Less than 15 combinations should be fine, so here are the operators that we have to pay attention. OneHot, SequenceAt11, SequenceInsert11, ConcatFromSequence11, SplitToSequence11, SequenceConstruct11 among others.

nopeslide commented 4 years ago

Some types like (int32, int16,...) are stored in the same variable. So if for have int8, we would need to read chunks of 8 bits rather than the whole 32. Just FYI.

this would be no problem since we match the types through the DATA macro. if we use a short aka int16 any access through DATA(...)[i] should be type aligned.

There is one thing I noticed in some operators (like the above mentioned OneHot). Some operators have as an input a list of indexes (indices for OneHot) We could just "cast" that input to all int64, so we can save up a lot of permutations. However, this has to be done manually as a specific case in the Python code. Actually, this operator has also a depth input which is a "Scalar specifying the number of classes in one-hot tensor". We could also just cast it to int64.

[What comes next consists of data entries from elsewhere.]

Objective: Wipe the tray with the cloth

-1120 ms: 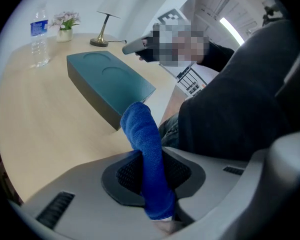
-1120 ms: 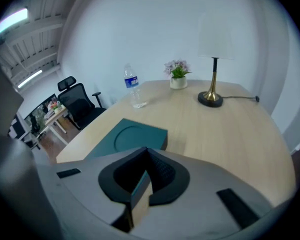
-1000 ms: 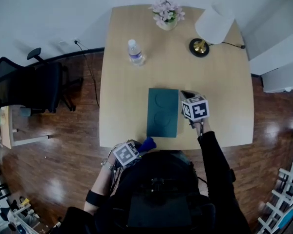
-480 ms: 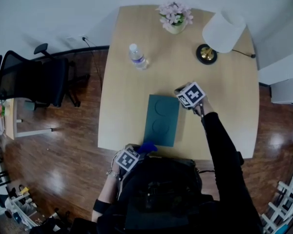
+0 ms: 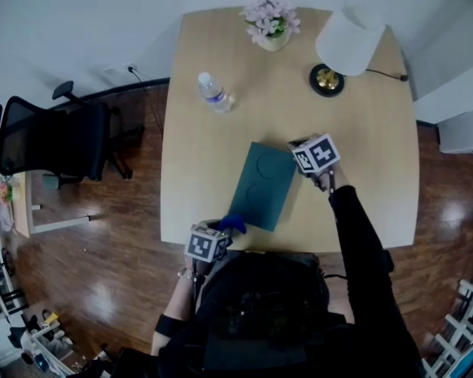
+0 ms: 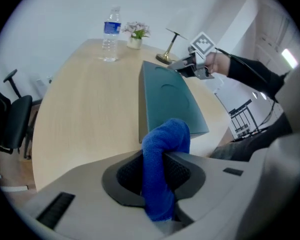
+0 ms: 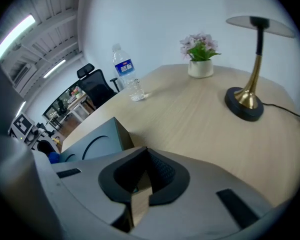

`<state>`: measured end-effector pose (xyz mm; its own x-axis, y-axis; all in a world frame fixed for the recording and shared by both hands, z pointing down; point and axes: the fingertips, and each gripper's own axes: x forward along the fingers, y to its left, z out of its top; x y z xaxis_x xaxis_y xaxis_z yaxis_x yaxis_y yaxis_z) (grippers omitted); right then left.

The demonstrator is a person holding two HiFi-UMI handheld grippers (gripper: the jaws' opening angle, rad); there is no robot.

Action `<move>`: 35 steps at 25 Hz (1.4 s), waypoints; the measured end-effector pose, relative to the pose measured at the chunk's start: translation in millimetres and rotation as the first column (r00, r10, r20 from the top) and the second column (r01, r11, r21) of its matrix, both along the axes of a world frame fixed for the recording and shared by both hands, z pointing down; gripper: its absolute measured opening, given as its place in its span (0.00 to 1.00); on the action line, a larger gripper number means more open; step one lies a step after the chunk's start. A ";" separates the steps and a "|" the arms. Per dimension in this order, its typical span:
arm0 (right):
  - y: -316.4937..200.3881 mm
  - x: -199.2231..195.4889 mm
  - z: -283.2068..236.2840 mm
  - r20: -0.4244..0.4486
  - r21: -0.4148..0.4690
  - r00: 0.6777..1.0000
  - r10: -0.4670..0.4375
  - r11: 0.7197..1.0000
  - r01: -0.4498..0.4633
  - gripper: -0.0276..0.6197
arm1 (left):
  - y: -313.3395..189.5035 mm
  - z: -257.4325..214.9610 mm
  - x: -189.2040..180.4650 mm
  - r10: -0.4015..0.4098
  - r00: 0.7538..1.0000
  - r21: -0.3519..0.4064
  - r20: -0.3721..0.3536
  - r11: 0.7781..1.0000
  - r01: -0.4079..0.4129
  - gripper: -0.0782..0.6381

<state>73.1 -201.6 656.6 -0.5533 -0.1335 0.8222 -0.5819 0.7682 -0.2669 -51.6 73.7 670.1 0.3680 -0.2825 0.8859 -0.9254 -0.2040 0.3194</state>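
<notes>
Since the earlier frame, the tray [image 5: 262, 186] has swung from square with the tabletop [image 5: 363, 132] to a slant. Its near end now points toward the person's left side, and its far corner is at the right claw [image 7: 143, 180]. That claw is closed at this far corner. Only a narrow wedge shows between its pads, and the tray's rim appears to run into it, so the grip is judged to be on the rim. The likely purpose is to steady and angle the tray so that its long face is offered to the other hand.

The left claw [image 6: 162, 170] is clamped on a blue cloth [image 6: 166, 139]. The cloth is pinched at mid-length, and a folded bulge stands out beyond the pads as a soft wiping face. This keeps the hard claw clear of the surface.

The tray lies on the near half of the tabletop, directly ahead of the left claw. In the head view the cloth sits just beside the tray's near corner, at the tabletop's front edge. Whether cloth and tray already touch cannot be told. Wiping is judged not yet begun. A bottle [image 5: 214, 91] and a lamp [image 5: 343, 50] stand well apart at the far end.
</notes>
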 end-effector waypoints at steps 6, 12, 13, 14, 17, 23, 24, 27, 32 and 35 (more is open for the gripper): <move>11.8 51.4 -6.0 0.028 -0.004 0.959 0.283 0.959 -0.283 0.05 | -83.8 0.3 -46.3 -0.019 0.996 0.089 0.082 0.996 0.012 0.24; 83.2 78.4 5.9 -0.012 -0.028 0.912 0.411 0.911 -0.411 0.05 | -174.8 -6.7 -77.0 0.043 0.989 0.160 0.138 0.985 -0.065 0.24; 96.6 78.2 9.1 -0.015 -0.033 0.901 0.433 0.901 -0.433 0.05 | -182.8 -8.0 -78.9 0.063 0.987 0.163 0.146 0.983 -0.087 0.24; 107.2 75.8 10.8 -0.003 -0.045 0.888 0.459 0.887 -0.459 0.05 | -188.0 -8.9 -79.8 0.081 0.985 0.165 0.151 0.981 -0.106 0.24; 116.9 71.6 12.3 0.031 -0.059 0.848 0.529 0.848 -0.527 0.05 | -192.1 -8.4 -77.0 0.119 0.983 0.168 0.142 0.976 -0.142 0.24; 102.5 83.3 -11.7 -0.010 0.091 0.817 0.576 0.815 -0.573 0.05 | -174.1 -15.7 -85.0 0.085 0.993 0.202 0.088 0.974 -0.101 0.24; 101.9 80.3 -24.6 0.008 0.125 0.820 0.572 0.813 -0.569 0.05 | -164.8 -22.0 -87.3 0.072 0.995 0.214 0.069 0.973 -0.085 0.24; 121.0 39.7 -46.9 0.071 0.124 0.874 0.481 0.865 -0.486 0.05 | -120.6 -34.1 -91.7 0.056 0.998 0.212 0.009 0.976 -0.057 0.24; 151.3 -7.0 -26.3 -0.035 0.104 0.944 0.327 0.941 -0.322 0.05 | -95.1 -23.1 -102.4 -0.018 0.999 0.179 -0.032 0.984 0.023 0.24; 150.8 -3.5 -16.3 -0.081 0.104 0.933 0.351 0.934 -0.343 0.05 | -133.3 -20.7 -104.3 -0.014 1.000 0.207 -0.013 0.978 0.017 0.24</move>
<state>69.7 -50.9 640.3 -0.3784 -0.3757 0.8460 -0.8359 0.5312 -0.1380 -155.9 -59.6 649.4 0.3717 -0.4649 0.8036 -0.9256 -0.2525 0.2820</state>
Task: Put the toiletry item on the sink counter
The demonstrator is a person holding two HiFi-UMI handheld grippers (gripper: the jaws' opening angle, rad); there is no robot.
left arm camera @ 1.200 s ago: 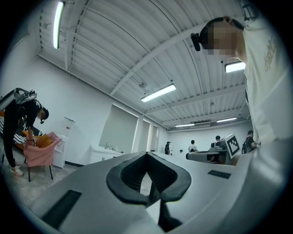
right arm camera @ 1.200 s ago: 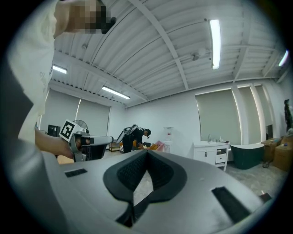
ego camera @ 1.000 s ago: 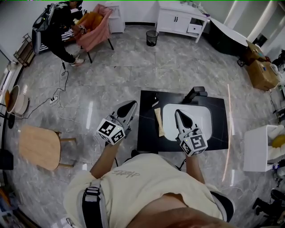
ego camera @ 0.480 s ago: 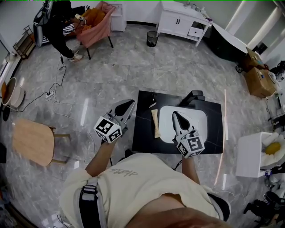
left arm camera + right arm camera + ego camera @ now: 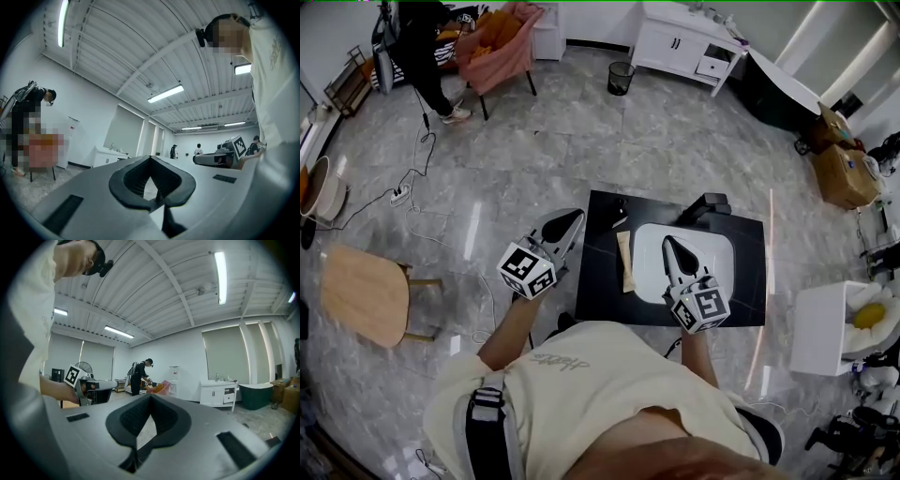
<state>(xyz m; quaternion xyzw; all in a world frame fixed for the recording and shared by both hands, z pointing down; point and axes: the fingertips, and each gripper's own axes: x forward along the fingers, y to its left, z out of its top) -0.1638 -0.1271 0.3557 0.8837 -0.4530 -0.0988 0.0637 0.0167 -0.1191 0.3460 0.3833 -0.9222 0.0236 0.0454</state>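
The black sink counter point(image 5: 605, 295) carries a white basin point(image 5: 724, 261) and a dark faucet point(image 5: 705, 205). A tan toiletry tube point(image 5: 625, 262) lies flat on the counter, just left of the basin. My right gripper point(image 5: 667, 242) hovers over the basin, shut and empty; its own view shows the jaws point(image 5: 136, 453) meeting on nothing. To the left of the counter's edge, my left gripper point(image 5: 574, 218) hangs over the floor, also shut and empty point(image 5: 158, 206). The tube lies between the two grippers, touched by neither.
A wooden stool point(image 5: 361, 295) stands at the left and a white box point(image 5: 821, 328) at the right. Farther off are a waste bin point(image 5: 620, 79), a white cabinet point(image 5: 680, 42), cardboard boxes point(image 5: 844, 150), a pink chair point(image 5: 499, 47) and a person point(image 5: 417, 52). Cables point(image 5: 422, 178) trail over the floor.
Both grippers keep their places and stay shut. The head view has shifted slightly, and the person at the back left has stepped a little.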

I think #40 is related here. If we replace the resolver with the typeless executer, we essentially "decouple" the autogenerated code from the set generation by having the typeless operator as a hand-coded "proxy". In the typeless executer we could prepare the input for a more generic implementation (like casting all indices to int64) I could implement a a new filter which stops the generator from writing specific files or permutations, so we just generate a subset of type permutations like operator_onehot_int64_int64_float, operator_onehot_int64_int64_double etc

alrevuelta commented 4 years ago

I could implement a a new filter which stops the generator from writing specific files or permutations, so we just generate a subset of type permutations like operator_onehot_int64_int64_float, operator_onehot_int64_int64_double etc

Yep, I had something like this in mind. I think we can have some kind of table with "custom rules" to limit the permutations for a specific operator. So for example, if we know that OneHot operator first two inputs can be constrained to just tensor(int64), we could define it with something like this:

#custom_rules.py

custom_rules = [
{"operator": "OneHot",
"version": [],
"constrained_inputs": [0, 1],
"constrained_types": [["tensor(int64)"], ["tensor(int64)"]]}

# More rules...
{"operator": "xx", "version": [], "constrained_inputs": [], "constrained_types": []}
]

This table would be used by the Python generator to limit the permutations that are generated. If someone in the future needs desperately support for one specific combination, they can just modify the rule and implement the newly generated combinations.

[ ] If you agree with this I will open an issue with the task.